Solo poche settimane fa sembrava che la tanto decantata “autorevolezza” di Draghi, insieme alla inedita vastità della maggioranza che lo sostiene, alla debolezza dei partiti, e alla volontà dei peones di conservare lo stipendio a tutti i costi,  potessero garantire i “pieni poteri” a nonno banchiere.

L’Italia sembrava essere ormai diventata il “Draghistan”, cioè uno Stato nei fatti governato da un autocrate non eletto e in cui il Parlamento non aveva alcun ruolo se non quello di applaudire alle decisioni del Caro Leader. Ma sembra invece che i sogni egemonici di Draghi e la sua ambizione di governare l’Italia come un’azienda di sua proprietà si siano sciolti come neve al sole.

A dimostrarlo il caos scoppiato ieri in Commissione Affari Sociali, con la maggioranza che si spacca e Lega, FdI e Alternativa che votano insieme, mentre Forza Italia si astiene, su un dl che riguarda uno dei motivi principali dell’esistenza del governo Draghi, ossia la lotta alla pandemia.

In mattinata le Lega aveva votato con Fratelli d’Italia e Alternativa un emendamento sulla quarantena degli studenti non vaccinati, su cui il governo aveva espresso parere contrario. Poi i leghisti hanno presentato un sub emendamento che prevede la cessazione del green pass e del super green pass alla fine dello stato di emergenza previsto per il 31 di marzo.

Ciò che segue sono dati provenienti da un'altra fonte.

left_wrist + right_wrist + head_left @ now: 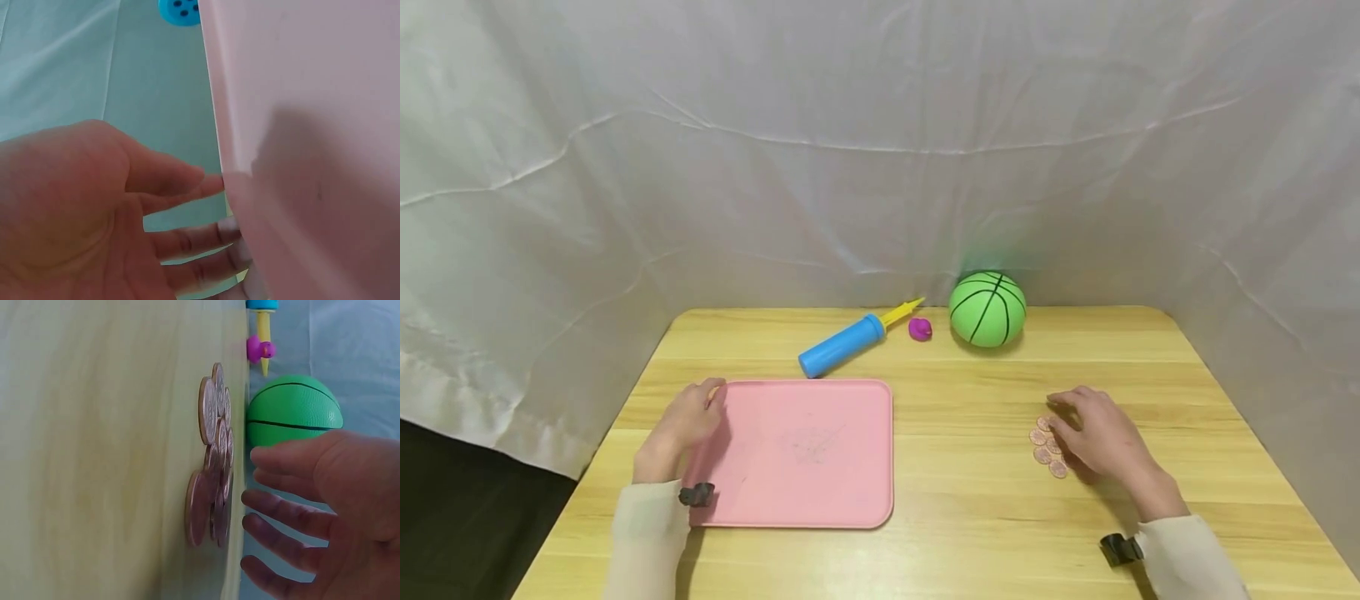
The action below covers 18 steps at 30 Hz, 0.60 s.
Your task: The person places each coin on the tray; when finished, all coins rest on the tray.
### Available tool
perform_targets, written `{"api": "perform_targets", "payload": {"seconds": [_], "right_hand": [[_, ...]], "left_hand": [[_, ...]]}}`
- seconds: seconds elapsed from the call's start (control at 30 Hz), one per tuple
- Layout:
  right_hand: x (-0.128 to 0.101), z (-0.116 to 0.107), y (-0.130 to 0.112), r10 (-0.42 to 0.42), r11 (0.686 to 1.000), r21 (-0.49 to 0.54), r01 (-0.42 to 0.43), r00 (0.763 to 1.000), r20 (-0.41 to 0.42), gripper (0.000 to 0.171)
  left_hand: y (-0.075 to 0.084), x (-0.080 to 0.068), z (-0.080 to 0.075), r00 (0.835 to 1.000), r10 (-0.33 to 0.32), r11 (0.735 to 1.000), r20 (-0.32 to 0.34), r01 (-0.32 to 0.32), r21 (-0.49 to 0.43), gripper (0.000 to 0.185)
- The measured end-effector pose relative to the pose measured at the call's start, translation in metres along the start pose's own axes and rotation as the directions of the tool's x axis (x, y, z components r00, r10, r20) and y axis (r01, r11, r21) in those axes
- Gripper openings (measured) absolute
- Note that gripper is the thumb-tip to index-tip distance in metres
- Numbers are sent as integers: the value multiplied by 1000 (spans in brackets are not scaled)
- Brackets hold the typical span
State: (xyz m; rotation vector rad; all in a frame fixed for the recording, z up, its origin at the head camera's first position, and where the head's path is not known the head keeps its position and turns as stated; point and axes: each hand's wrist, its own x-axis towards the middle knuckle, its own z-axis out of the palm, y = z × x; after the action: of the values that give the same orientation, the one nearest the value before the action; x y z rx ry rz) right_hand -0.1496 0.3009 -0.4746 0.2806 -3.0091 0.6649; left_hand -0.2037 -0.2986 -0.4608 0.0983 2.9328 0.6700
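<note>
A flat pink tray with a low raised rim lies at the left of the table. My left hand is at its left edge; in the left wrist view the fairly straight fingers touch the rim, and some fingertips are hidden beside it. Several copper-coloured coins lie bunched at the right, some overlapping. My right hand hovers close beside and partly over them. The right wrist view shows a gap between its spread, slightly bent fingers and the coins, with nothing held.
Behind the tray lies a blue hand pump with a yellow nozzle. A small purple rubber duck sits near the nozzle tip, and a green ball with black lines stands at the back. Pale cloth hangs behind and around the wooden table.
</note>
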Motion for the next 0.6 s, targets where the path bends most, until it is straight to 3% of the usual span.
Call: {"api": "perform_targets", "payload": {"seconds": [0.3, 0.6], "right_hand": [[-3, 4, 0, -21, 999, 26, 21, 1000, -17, 26], [-4, 8, -3, -24, 999, -24, 23, 999, -40, 27]], "left_hand": [[-2, -1, -4, 1000, -28, 1000, 13, 28, -3, 47], [3, 1, 0, 999, -32, 999, 22, 33, -24, 53]]}}
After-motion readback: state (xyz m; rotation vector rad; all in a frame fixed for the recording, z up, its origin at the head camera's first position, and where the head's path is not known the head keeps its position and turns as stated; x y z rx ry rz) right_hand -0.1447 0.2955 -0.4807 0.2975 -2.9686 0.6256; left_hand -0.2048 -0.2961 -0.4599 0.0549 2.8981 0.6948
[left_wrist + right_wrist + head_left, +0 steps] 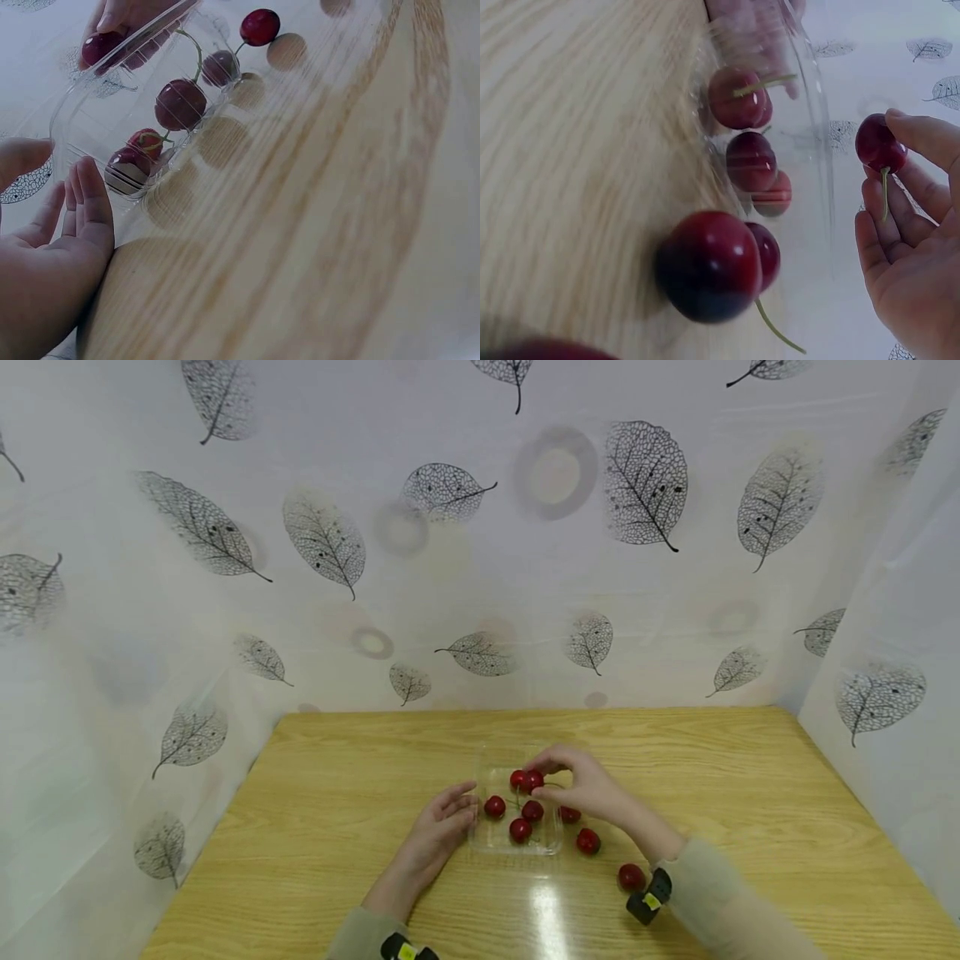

A fine mattinata la maggioranza ha chiesto la sospensione della seduta per non rendere evidente la spaccatura dei partiti di maggioranza. Si tratta febbrilmente per convincere la Lega a ritirare il sub emendamento ma il Carroccio non cede. Intanto c’è una processione di parlamentari del M5S in Commissione per convincere i colleghi grillini a votare a favore dell’emendamento. Forza Italia poi annuncia l’astensione, perché, pur dicendosi d’accordo con gli alleati di centrodestra, vuole evitare spaccature nell’esecutivo.

Quando si va alla conta in commissione  con 22 voti contrari, 13 a favore e 5 astenuti il sub emendamento leghista viene bocciato ma l’unità delle forze di governo è ormai a pezzi.

Dopo lo schiaffo della mancata elezione alla presidenza della Repubblica, l’aura di invincibilità ha iniziato a sbiadirsi rapidamente. Nei giorni scorsi durante l’esame del milleproroghe il governo era andato sotto per ben 4 volte, con Forza Italia, Lega e Fratelli d’Italia che avevano votato compatti contro l’esecutivo. Draghi, furioso per l’ennesimo affronto, aveva strigliato i partiti di maggioranza, minacciando di dimettersi se il Parlamento avesse osato continuare a svolgere il ruolo che la Costituzione gli attribuisce, e cioè discutere e votare le proposte del governo.

Ma nonostante le minacce del banchiere le forze politiche non si sono rimesse sull’attenti negando nei fatti quei poteri assoluti che Draghi rivendica in spregio della democrazia. All’orizzonte ci sono molti altri scogli su cui la nave del governo potrebbe andare a sbattere, a cominciare dalla riforma del catasto, sui cui il centrodestra è fermamente contrario, e dal MES, contro cui sia la Lega che il M5S avevano combattuto ai tempi del governo gialloverde.

A questo punto in caso l’esecutivo andasse nuovamente sotto in una votazione Draghi avrebbe solo due scelte: perdere la faccia o dimettersi portando il governo ad elezioni anticipate. Di sicuro però possiamo dire che il “Draghistan” per come lo abbiamo conosciuto ormai non esiste più.